— EXERCISE AIM —
For the data below, give again exactly the lines from the one containing "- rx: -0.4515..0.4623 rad" through the one containing "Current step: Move", both ends included, and no others.
LISTED RECORDS below:
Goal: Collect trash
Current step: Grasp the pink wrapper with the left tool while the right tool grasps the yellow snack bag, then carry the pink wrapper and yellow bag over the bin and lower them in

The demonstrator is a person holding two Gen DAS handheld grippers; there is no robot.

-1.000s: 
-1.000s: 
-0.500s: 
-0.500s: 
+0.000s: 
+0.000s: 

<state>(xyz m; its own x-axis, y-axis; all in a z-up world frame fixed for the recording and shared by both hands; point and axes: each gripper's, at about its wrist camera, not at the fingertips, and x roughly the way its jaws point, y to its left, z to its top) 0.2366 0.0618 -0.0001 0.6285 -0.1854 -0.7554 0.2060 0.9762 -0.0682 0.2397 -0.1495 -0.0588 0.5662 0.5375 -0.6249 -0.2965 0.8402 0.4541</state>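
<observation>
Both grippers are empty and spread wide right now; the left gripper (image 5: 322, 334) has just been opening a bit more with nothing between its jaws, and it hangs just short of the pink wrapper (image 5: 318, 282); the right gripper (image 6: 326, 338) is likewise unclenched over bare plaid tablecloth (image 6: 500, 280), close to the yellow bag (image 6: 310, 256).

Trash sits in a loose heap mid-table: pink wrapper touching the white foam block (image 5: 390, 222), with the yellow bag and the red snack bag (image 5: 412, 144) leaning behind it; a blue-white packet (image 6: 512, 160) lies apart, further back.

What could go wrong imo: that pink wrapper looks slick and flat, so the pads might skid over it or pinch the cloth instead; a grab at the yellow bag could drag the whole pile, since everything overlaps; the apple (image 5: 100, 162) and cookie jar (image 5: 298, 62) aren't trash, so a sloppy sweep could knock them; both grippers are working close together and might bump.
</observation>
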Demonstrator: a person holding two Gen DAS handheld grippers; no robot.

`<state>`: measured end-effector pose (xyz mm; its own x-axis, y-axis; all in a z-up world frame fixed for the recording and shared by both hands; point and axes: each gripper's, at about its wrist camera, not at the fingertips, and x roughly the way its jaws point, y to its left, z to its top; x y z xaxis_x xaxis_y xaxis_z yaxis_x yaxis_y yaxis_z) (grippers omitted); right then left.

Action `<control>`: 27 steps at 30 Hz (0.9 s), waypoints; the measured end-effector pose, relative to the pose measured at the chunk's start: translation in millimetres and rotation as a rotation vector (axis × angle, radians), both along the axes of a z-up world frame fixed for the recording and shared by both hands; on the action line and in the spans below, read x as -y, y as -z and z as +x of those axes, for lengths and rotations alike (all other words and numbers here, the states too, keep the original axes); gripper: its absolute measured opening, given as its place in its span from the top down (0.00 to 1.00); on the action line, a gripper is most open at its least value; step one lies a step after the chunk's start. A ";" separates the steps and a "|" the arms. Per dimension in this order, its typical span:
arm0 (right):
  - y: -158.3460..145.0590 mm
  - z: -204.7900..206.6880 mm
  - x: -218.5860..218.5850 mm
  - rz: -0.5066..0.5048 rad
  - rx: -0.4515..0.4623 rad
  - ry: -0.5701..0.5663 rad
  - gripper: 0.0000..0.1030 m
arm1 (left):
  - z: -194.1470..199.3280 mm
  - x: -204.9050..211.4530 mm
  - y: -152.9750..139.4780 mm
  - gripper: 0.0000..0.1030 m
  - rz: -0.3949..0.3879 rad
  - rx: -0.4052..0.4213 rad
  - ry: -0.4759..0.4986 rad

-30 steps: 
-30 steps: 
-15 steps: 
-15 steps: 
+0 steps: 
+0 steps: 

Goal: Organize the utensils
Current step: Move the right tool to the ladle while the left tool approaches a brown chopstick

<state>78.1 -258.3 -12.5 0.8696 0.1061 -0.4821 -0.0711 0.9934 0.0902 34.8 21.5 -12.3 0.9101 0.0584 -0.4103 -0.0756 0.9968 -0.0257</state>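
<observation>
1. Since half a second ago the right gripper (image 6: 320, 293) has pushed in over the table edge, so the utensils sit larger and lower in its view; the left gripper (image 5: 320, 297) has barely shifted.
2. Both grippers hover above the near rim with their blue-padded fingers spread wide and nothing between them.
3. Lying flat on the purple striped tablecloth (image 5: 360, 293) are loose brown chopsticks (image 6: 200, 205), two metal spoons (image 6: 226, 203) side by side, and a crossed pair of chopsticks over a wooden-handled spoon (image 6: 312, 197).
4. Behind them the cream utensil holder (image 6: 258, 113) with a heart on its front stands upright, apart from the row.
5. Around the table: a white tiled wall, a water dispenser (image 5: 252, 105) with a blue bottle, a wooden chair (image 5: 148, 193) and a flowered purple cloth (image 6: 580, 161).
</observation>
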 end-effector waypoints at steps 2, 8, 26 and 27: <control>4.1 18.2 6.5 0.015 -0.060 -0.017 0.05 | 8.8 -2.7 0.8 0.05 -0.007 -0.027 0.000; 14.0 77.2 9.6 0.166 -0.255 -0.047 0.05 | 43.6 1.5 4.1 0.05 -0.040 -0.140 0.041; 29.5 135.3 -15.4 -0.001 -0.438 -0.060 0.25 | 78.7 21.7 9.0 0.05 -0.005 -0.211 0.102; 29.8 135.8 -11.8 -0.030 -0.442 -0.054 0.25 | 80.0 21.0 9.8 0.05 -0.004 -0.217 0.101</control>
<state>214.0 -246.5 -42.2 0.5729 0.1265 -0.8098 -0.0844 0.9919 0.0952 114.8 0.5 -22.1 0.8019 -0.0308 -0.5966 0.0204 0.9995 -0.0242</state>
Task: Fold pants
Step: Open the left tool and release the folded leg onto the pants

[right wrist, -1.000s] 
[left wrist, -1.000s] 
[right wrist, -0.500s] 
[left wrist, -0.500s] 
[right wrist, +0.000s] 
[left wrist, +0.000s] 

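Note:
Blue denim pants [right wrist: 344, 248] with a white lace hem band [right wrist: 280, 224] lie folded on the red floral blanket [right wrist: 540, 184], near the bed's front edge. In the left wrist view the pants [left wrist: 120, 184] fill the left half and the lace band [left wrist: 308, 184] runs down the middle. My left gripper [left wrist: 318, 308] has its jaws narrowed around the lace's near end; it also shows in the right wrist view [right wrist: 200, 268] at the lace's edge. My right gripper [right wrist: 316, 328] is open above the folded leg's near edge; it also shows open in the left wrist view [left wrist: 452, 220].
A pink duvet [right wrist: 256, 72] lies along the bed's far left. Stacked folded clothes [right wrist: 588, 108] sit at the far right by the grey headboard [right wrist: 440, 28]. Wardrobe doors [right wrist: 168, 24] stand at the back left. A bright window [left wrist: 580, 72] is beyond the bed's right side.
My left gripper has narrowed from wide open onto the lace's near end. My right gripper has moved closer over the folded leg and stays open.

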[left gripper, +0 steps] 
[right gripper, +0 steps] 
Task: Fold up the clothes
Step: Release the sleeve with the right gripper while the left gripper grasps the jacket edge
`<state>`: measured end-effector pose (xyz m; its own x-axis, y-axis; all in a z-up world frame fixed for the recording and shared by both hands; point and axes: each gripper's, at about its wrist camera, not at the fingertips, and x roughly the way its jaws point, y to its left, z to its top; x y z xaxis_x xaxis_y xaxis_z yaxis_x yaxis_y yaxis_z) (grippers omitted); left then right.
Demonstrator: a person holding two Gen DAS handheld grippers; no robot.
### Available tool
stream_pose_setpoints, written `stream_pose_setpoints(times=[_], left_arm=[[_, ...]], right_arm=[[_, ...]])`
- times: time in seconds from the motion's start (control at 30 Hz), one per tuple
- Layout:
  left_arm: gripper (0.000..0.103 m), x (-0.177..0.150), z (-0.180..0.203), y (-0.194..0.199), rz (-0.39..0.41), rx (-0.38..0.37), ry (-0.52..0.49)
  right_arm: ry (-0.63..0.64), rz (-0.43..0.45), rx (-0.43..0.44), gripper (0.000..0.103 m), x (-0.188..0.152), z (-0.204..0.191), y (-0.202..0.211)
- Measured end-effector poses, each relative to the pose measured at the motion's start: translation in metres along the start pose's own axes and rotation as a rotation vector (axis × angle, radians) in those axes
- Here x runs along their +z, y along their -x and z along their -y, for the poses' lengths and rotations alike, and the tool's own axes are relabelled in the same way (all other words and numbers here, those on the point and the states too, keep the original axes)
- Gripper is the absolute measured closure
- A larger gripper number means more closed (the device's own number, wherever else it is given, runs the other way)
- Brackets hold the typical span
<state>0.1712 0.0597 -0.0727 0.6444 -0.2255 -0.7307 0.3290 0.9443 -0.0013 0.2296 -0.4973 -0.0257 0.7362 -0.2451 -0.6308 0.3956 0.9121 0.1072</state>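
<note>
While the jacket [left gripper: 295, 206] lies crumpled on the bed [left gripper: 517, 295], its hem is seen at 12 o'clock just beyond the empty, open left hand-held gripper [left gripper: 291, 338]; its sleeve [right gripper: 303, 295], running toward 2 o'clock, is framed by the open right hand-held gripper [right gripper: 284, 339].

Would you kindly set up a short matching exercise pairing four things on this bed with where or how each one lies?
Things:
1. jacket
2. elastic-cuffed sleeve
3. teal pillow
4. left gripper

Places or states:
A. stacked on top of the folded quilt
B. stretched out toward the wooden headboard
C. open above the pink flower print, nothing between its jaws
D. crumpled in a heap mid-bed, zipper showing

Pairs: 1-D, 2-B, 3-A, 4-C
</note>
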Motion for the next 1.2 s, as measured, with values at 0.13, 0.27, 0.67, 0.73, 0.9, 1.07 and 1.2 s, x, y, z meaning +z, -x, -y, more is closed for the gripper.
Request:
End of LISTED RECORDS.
— SOLUTION —
  - rx: -0.4515..0.4623 rad
  - ry: -0.5701..0.5663 rad
  - gripper: 0.0000..0.1030 m
arm1 (left):
  - z: -194.1470..199.3280 mm
  - x: -204.9050..211.4530 mm
  - y: -152.9750..139.4780 mm
  - gripper: 0.0000..0.1030 m
  - rz: -0.3949..0.3879 rad
  - rx: -0.4052..0.4213 rad
  - ry: -0.4759..0.4986 rad

-30 steps: 
-30 steps: 
-15 steps: 
-15 steps: 
+0 steps: 
+0 steps: 

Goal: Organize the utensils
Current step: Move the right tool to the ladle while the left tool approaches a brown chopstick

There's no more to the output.